## Brief
Please keep pictures out of the copy, and print exactly the lines from the one containing "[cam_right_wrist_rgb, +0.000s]" through the end of the records.

Source data
-------------------------

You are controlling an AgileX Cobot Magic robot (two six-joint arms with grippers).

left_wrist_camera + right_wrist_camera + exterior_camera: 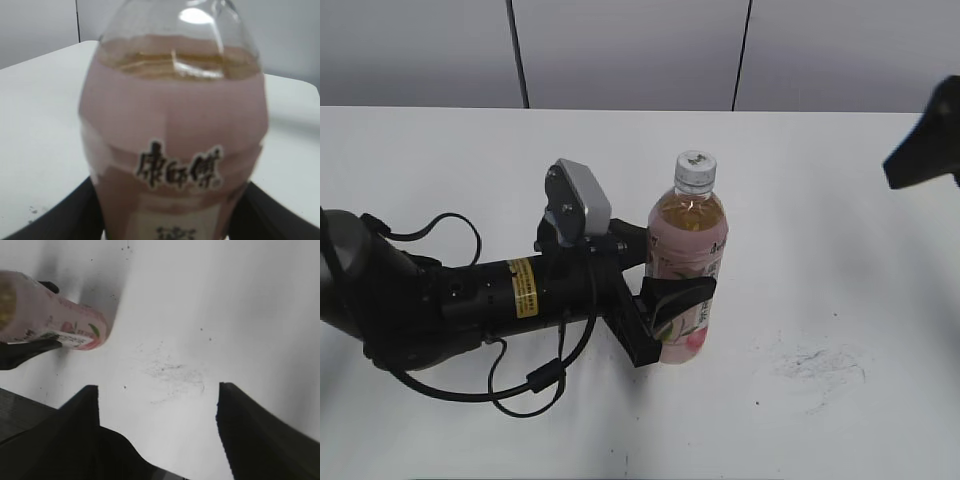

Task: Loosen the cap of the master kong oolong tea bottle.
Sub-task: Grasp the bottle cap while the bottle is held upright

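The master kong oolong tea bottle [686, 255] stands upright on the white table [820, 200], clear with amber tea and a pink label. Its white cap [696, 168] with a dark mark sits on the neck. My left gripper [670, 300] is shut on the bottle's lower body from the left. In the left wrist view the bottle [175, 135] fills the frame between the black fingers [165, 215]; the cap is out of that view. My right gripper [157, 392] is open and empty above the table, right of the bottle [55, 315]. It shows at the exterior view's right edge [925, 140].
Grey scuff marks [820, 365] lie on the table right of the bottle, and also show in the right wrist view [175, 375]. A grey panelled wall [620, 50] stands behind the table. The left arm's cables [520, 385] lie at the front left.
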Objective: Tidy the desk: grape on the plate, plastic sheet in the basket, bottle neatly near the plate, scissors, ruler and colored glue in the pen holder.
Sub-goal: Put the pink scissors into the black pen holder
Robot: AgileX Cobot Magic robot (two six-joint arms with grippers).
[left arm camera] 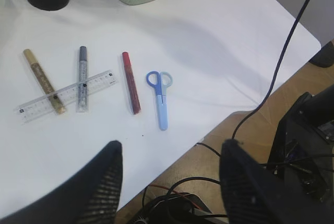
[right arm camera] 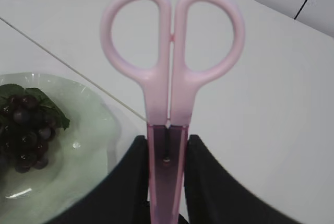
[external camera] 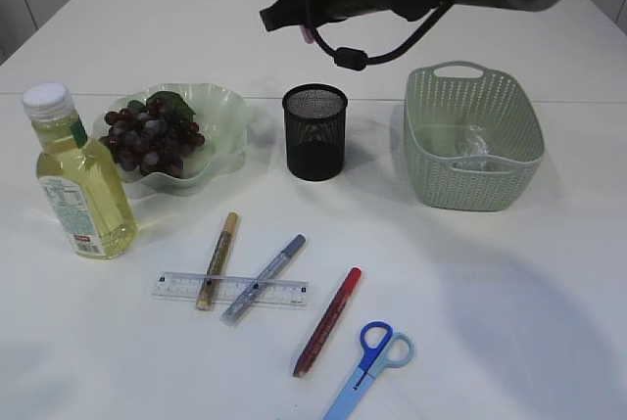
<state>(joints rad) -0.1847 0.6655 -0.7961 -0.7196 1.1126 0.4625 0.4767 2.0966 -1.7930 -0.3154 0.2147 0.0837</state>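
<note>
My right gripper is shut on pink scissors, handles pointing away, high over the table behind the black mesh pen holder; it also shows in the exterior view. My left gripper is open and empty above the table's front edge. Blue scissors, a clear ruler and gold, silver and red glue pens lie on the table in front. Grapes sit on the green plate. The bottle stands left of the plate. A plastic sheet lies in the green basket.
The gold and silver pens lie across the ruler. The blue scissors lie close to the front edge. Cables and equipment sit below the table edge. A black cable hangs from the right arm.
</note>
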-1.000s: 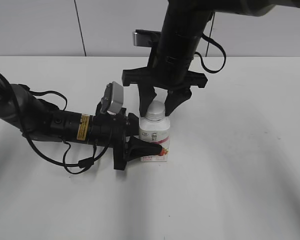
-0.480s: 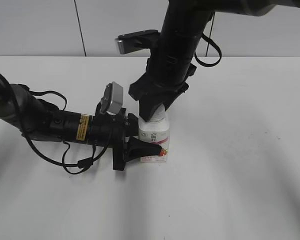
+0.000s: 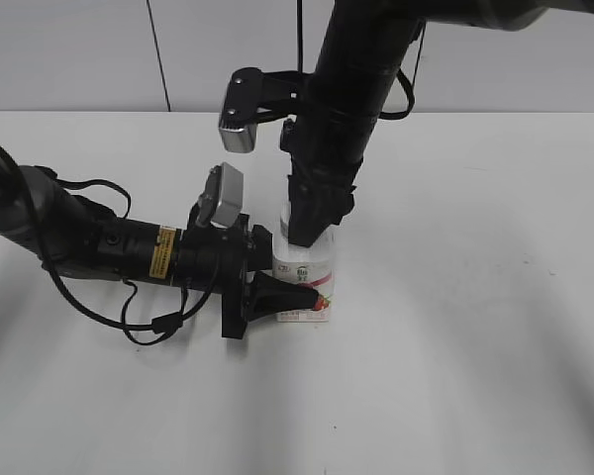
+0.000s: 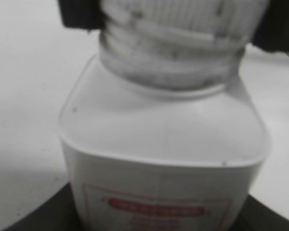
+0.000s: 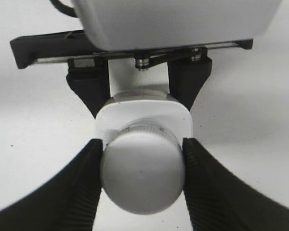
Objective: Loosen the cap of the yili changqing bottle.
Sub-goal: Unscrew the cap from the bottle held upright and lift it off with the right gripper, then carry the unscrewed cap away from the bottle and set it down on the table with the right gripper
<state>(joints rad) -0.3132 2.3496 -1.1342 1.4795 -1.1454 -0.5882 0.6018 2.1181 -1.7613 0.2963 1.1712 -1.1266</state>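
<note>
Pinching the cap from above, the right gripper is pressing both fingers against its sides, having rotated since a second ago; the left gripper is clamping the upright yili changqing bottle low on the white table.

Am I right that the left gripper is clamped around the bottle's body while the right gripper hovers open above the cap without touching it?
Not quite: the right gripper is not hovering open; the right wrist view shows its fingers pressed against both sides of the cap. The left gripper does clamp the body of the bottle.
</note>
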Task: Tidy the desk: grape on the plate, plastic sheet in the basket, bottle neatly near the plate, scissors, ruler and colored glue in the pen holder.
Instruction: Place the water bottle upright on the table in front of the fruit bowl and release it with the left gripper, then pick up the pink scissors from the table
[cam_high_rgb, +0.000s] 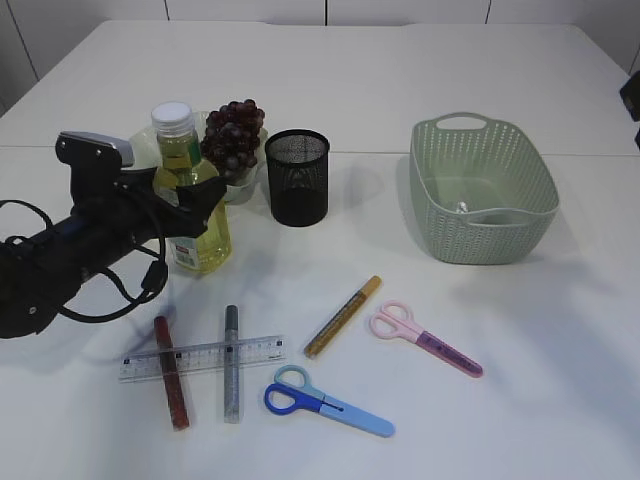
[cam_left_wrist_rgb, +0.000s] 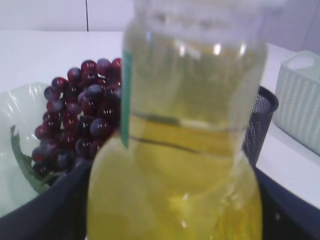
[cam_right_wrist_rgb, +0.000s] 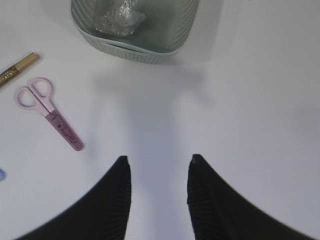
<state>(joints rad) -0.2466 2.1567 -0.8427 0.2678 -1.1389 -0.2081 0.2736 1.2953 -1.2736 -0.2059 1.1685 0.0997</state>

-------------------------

## Response box
[cam_right_wrist_rgb, +0.000s] 
<state>(joints rad) -0.2466 2.1567 -0.8427 0.2678 -1.1389 -0.2081 0.2736 1.2953 -1.2736 -0.2059 1.1685 0.0997</state>

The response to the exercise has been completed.